__Directions for this task__.
Would you output all the data exactly as it stands?

:: Dataset extract ::

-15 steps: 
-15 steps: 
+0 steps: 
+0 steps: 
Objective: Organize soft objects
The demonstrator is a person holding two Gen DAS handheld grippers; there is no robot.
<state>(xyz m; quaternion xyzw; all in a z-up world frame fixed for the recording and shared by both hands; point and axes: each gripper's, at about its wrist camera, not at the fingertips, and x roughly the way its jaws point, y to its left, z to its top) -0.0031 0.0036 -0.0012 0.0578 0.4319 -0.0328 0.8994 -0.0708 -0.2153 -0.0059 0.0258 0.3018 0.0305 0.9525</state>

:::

__Written solution__.
-15 steps: 
-15 steps: 
+0 steps: 
+0 steps: 
Objective: Organize soft objects
The demonstrator is a person holding two Gen DAS handheld grippers; there is no robot.
<state>(xyz m; quaternion xyzw; all in a z-up world frame fixed for the recording and shared by both hands; point and axes: each gripper's, at about its wrist camera, not at the fingertips, and x roughly the way its jaws point, y to its left, z to its top) -0.0031 0.0036 -0.0012 0.0578 0.4319 -0.0328 0.8994 -0.0708 -0.2153 -0.0059 0.0258 0.3018 0.0305 0.9525</state>

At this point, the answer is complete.